I wanted to. But from then on the gatherings were canceled, because the next day, a day when we were actually busy, a woman came down the slide with her face burned off. It was a beautiful morning, and an alabaster light had clapped down over the entire park. Mica gleamed on the sandy paths, and the upturned orange flowers were white at their tips. I was stationed at the bottom of the slide. I'd been telling people to hurry up and get off so that the people behind them could come down. The woman's sled was moving slowly. She was leaning forward, but she had no momentum and the sled just stopped fifty feet up the hill. I yelled at her to keep going, and then two sleds came down fast behind her and bumped her rear and her sled inched forward a bit. She looked up. Her cheeks, nose, and forehead were the red of semiprecious gems. She didn't move—she sat in her sled and stared ahead. A line of kids waited morosely behind her while I climbed up the hill. I helped her up and pulled her sled off the track. The woman walked with me quietly. She had short curly brown hair, thinning at the crown, and was stout. She was maybe thirty-five or forty. I asked her what had happened, and she said that halfway down the mountain she'd been thrown from her sled. She thought she'd hit something. I nodded, though I couldn't think what she might have hit. Her face was oozing the tiniest pricks of blood, as if from a cheese grater, and it made me nervous so I took her hand. “Don't worry,” I said. “It usually disappears.” But when we reached the EMT shack the EMT took one look and called an ambulance.

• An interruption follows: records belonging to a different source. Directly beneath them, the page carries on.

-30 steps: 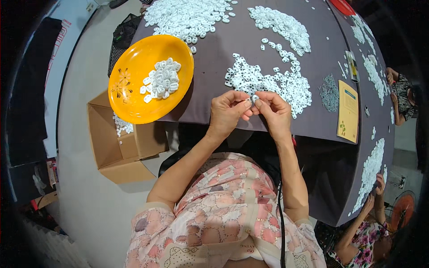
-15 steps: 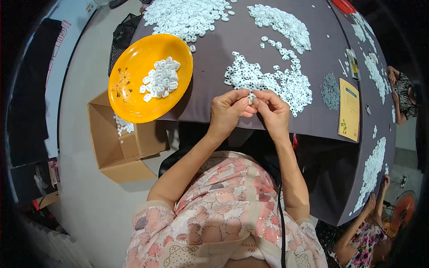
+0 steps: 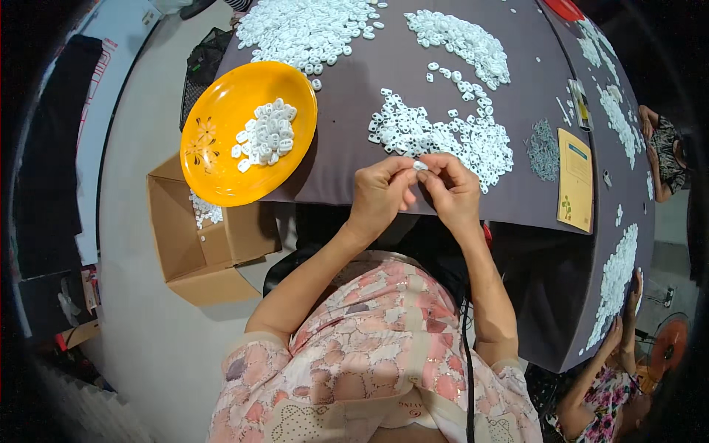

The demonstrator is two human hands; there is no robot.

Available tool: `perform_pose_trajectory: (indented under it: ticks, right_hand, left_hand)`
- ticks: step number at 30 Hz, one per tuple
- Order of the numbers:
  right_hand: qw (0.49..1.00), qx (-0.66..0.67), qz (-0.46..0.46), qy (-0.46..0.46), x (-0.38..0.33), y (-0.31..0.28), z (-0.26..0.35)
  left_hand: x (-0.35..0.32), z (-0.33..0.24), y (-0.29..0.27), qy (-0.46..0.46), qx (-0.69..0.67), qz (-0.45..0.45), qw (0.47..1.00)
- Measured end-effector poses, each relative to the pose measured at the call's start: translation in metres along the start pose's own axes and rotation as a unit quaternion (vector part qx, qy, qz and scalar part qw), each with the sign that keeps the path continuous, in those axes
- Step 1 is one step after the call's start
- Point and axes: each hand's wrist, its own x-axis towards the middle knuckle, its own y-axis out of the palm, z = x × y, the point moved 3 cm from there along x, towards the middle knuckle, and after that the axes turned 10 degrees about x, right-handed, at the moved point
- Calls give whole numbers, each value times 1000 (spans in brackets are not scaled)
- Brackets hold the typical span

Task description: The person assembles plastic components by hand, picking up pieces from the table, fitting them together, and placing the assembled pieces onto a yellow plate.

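Note:
A small white plastic piece (image 3: 419, 166), oval and rounded, is pinched between the fingertips of both my hands at the table's near edge. My left hand (image 3: 380, 193) meets it from the left with thumb and forefinger; my right hand (image 3: 453, 193) grips its other side. Fingers partly cover the piece. Just beyond my hands spreads a pile of small white pieces with dark holes (image 3: 436, 136). To the left, an orange plate (image 3: 221, 177) with a flower pattern carries a heap of smooth white pieces (image 3: 267, 134).
More white pieces form a large heap (image 3: 303, 29) and a curved pile (image 3: 465, 44) farther off. Small grey metal parts (image 3: 544, 151) lie beside a yellow booklet (image 3: 574, 177). A cardboard box (image 3: 192, 244) stands below the plate. Other people work along the right side.
The held piece has turned from a side with a dark spot to a smooth white face. My fingers have shifted slightly around it.

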Motion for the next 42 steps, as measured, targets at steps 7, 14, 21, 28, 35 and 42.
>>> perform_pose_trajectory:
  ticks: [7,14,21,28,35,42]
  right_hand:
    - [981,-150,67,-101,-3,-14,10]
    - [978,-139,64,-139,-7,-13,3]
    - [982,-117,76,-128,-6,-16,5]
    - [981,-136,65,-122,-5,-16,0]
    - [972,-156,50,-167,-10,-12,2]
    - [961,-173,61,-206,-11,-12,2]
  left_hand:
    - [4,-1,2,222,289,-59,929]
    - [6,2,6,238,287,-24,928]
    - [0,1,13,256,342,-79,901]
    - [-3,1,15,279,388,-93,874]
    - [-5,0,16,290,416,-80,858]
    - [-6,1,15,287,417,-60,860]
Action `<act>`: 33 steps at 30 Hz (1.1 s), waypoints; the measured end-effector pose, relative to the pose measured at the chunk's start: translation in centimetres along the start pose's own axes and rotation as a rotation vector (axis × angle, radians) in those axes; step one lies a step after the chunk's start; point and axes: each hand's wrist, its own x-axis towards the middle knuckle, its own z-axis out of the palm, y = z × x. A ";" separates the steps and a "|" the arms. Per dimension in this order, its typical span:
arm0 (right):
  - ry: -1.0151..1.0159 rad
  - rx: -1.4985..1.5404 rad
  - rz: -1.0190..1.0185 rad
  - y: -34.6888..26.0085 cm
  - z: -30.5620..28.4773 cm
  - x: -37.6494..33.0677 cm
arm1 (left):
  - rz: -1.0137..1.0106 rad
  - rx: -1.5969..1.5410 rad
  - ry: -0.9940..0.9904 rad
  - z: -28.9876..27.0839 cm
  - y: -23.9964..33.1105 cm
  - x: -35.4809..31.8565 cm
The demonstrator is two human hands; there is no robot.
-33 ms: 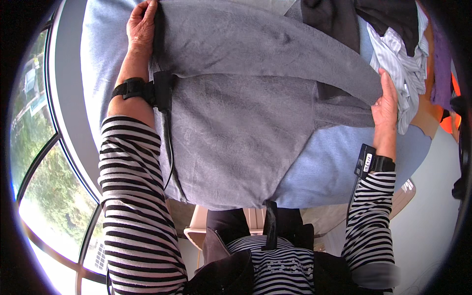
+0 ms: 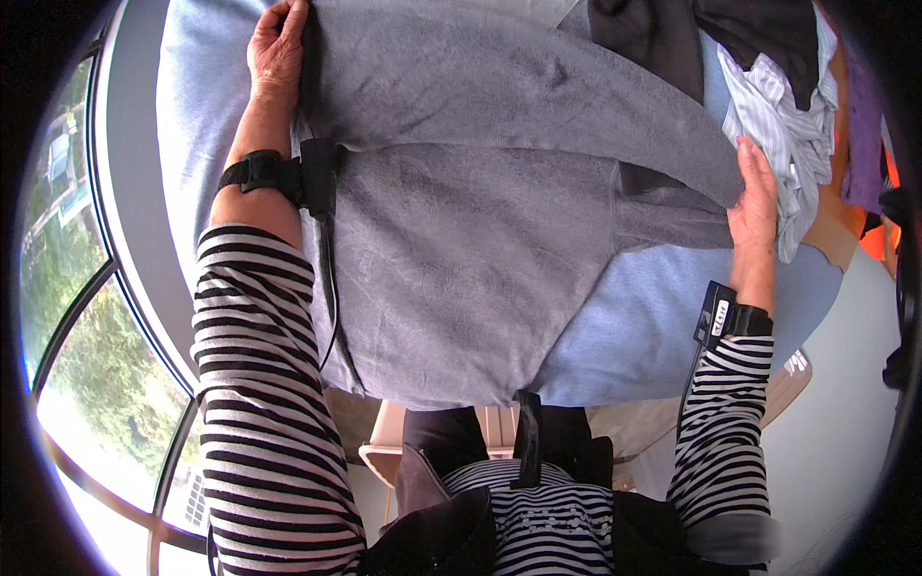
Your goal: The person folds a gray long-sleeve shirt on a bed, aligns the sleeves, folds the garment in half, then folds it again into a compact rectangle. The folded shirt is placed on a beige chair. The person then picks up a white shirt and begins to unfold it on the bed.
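A large grey garment of soft, slightly fuzzy fabric (image 2: 461, 250) lies spread in front of me, with one long panel folded across its far part. At the far left my left hand (image 2: 277, 56) is closed on the garment's dark edge, thumb and fingers pinched together. My right hand (image 2: 755, 206) grips the tapering right end of the folded panel, its fingers fairly straight and close together; the thumb is partly hidden. Between panel and body, near the right hand, a dark gap shows the inside of the garment.
A light blue cloth (image 2: 615, 326) covers the table under the garment. Dark clothing (image 2: 653, 48) and a crumpled striped white shirt (image 2: 773, 115) lie at the far right, with a purple cloth (image 2: 864, 144) beyond. A window (image 2: 106, 384) is on the left. A beige chair (image 2: 387, 442) stands near me.
My right hand's fingertips have shifted very slightly. The left hand and the garment look the same.
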 end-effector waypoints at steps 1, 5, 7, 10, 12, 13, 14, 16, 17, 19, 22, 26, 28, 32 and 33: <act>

Jacques held a meeting. Most likely, he said, the accident had been caused by a rock in the track. This was an unforeseeable and bizarre circumstance. He was doing everything in his power to help the woman, he said. She was in the best hospital. She was comfortable. In a day she'd be able to go back to her job. There was no problem. However, to prevent future bizarre events, we would now wipe the track down twice in the morning, instead of once, and twice again in the afternoon.

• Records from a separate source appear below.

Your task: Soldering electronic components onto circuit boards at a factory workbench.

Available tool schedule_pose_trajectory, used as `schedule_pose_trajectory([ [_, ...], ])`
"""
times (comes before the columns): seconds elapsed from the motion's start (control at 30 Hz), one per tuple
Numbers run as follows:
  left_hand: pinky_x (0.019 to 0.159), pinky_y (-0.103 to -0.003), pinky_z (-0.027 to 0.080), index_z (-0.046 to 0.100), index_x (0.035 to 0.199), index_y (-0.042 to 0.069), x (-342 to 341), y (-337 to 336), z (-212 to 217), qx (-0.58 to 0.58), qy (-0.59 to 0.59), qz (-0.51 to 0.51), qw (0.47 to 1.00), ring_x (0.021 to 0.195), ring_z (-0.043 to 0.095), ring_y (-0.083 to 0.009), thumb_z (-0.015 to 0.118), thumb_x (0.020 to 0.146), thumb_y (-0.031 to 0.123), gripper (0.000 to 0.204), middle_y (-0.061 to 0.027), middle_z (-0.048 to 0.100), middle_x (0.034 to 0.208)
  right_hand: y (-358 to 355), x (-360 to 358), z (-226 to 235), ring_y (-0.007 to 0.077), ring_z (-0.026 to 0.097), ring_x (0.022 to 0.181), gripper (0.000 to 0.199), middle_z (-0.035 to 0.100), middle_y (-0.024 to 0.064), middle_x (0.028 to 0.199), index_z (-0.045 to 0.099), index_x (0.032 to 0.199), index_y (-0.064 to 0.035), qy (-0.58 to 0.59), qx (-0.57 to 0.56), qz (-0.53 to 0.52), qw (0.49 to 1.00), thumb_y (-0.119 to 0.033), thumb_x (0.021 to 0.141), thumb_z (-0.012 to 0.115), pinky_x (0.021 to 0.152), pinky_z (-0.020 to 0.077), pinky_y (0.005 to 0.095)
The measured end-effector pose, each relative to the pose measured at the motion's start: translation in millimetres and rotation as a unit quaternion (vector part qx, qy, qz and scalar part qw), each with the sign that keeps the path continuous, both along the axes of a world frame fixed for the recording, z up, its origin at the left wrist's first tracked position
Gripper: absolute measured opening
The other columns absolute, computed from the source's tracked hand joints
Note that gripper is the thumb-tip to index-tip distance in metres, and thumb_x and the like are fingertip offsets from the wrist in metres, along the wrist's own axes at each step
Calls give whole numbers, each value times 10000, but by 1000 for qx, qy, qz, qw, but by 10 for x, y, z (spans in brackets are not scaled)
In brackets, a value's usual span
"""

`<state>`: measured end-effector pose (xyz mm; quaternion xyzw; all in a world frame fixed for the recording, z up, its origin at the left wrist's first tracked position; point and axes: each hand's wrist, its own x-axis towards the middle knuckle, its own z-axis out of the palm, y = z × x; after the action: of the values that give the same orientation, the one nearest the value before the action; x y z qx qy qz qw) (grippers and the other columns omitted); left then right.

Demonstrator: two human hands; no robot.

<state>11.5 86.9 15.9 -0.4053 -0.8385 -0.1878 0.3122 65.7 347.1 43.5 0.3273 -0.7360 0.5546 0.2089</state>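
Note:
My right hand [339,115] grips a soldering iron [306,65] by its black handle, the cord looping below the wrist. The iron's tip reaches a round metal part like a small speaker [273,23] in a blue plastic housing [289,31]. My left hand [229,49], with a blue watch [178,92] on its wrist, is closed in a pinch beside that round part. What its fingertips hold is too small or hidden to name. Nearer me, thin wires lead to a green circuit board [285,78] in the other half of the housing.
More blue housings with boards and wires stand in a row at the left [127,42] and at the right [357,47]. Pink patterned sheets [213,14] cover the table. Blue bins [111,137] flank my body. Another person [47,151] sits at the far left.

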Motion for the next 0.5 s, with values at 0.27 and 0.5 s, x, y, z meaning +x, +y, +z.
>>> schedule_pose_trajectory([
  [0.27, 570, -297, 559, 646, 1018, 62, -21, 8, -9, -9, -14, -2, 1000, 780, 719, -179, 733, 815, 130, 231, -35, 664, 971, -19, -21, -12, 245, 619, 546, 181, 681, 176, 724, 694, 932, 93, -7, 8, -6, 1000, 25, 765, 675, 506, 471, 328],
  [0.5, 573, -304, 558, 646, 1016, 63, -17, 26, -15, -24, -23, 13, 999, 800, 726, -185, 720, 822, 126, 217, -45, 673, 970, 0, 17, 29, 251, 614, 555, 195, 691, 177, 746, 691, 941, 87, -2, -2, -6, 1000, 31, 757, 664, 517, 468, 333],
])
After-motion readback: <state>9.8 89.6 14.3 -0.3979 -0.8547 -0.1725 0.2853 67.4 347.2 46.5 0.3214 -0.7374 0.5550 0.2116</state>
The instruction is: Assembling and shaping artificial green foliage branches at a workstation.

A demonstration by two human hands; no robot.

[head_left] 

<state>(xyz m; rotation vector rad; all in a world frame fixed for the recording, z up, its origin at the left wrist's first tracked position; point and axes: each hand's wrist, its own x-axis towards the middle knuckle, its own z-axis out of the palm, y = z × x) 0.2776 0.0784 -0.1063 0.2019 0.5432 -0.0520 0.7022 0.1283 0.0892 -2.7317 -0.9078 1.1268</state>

Jacques said all this, but he didn't sound sure of it. He looked as though he hadn't slept.

He cleared his throat. The potential complication, he said, was a lawsuit. But he had visited the woman in the hospital, he had promised to pay for the surgery she'd need once her face healed, and she had said that she wouldn't sue. And he believed her. Did we know why?

Someone suggested that it was his charm.

“Come on,” Jacques said. “I'm not that charming. Look at my face. See this face?” He gestured. His face was sweaty and red. “It's an ugly face,” he said.

Someone said, “It's not like she was a movie star.”

The guy who'd said it was a tall, sarcastic redhead who'd once, as a joke, asked me when I was going to go out with him. I'd treasured the question even though he'd walked off before I could answer. Now Jacques stared at him. The guy stared back. “I don't care,” Jacques said. “And I don't want to hear anyone say that again.”

“It's no one's fault,” someone said. “It was an act of God.”

Jacques spat on the floor. “It wasn't an act of God.”

“Why not?”

He stared at us incredulously. “Because it was a rock. In the track.”

No one said anything else.

He sighed. Then he put on his baseball cap. “This woman works at the Kmart,” he said. “She lives in a trailer, she doesn't have a washer and dryer, and she's not going to sue because she's from New Hampshire. She's a local.” He wiped his forehead. “Locals don't sue,” he said. “It's those bastards from Massachusetts that sue.”

 

T
WO NIGHTS LATER
,
the woman was on TV. Except for holes for her eyes and mouth, her face was a swath of white cloth. She was sitting on a brown couch with her hands in her lap. The deflated folds of her stomach slumped over her jeans. She told the interviewer that her life would never be the same. The interviewer asked her if she was planning to sue. At first, she didn't answer. She just sniffed a lot. Then she said, “What do you think?” Then she said some things about how her children would look at her, then she started bawling and they cut the tape.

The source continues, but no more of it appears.